-- Work request --
Set every line of the listing down again, keeping it identical.

-- Material provided --
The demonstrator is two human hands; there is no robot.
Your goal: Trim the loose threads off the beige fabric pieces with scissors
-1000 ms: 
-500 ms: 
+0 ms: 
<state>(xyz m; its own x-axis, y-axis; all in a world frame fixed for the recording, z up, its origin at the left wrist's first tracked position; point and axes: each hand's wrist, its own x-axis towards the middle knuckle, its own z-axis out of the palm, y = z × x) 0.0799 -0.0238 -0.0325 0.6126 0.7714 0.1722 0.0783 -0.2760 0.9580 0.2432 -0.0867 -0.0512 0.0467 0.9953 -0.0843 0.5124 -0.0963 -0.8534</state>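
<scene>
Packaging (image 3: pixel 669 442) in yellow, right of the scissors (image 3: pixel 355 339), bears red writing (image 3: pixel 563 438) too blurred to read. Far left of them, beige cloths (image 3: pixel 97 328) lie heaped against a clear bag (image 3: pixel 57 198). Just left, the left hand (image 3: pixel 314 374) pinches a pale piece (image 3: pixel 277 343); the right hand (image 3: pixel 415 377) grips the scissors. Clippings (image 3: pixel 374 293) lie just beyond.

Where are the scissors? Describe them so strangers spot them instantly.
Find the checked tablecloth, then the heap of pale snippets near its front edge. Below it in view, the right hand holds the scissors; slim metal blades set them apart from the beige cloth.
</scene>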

-- Completed exercise --
The demonstrator is two human hands; there is no robot.
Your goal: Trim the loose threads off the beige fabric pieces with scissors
-1000 ms: 
-500 ms: 
+0 ms: 
<state>(xyz m; its own x-axis, y-axis; all in a world frame fixed for the recording, z up, its origin at the left wrist's first tracked position; point and axes: each hand's wrist, its own x-axis towards the middle knuckle, its own z-axis out of the palm, y = z × x) 0.0799 -0.0238 -0.0325 0.6126 0.7714 0.1722 0.0783 -0.2760 0.9580 0.2432 -0.0867 -0.0512 0.0467 0.9953 -0.0843 0.5124 -0.0963 -0.8534</state>
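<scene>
Packaging (image 3: pixel 669 442) in yellow, right of the scissors (image 3: pixel 355 339), bears red writing (image 3: pixel 563 438) too blurred to read. Far left of them, beige cloths (image 3: pixel 97 328) lie heaped against a clear bag (image 3: pixel 57 198). Just left, the left hand (image 3: pixel 314 374) pinches a pale piece (image 3: pixel 277 343); the right hand (image 3: pixel 415 377) grips the scissors. Clippings (image 3: pixel 374 293) lie just beyond.

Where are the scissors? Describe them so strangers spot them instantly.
Find the checked tablecloth, then the heap of pale snippets near its front edge. Below it in view, the right hand holds the scissors; slim metal blades set them apart from the beige cloth.
</scene>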

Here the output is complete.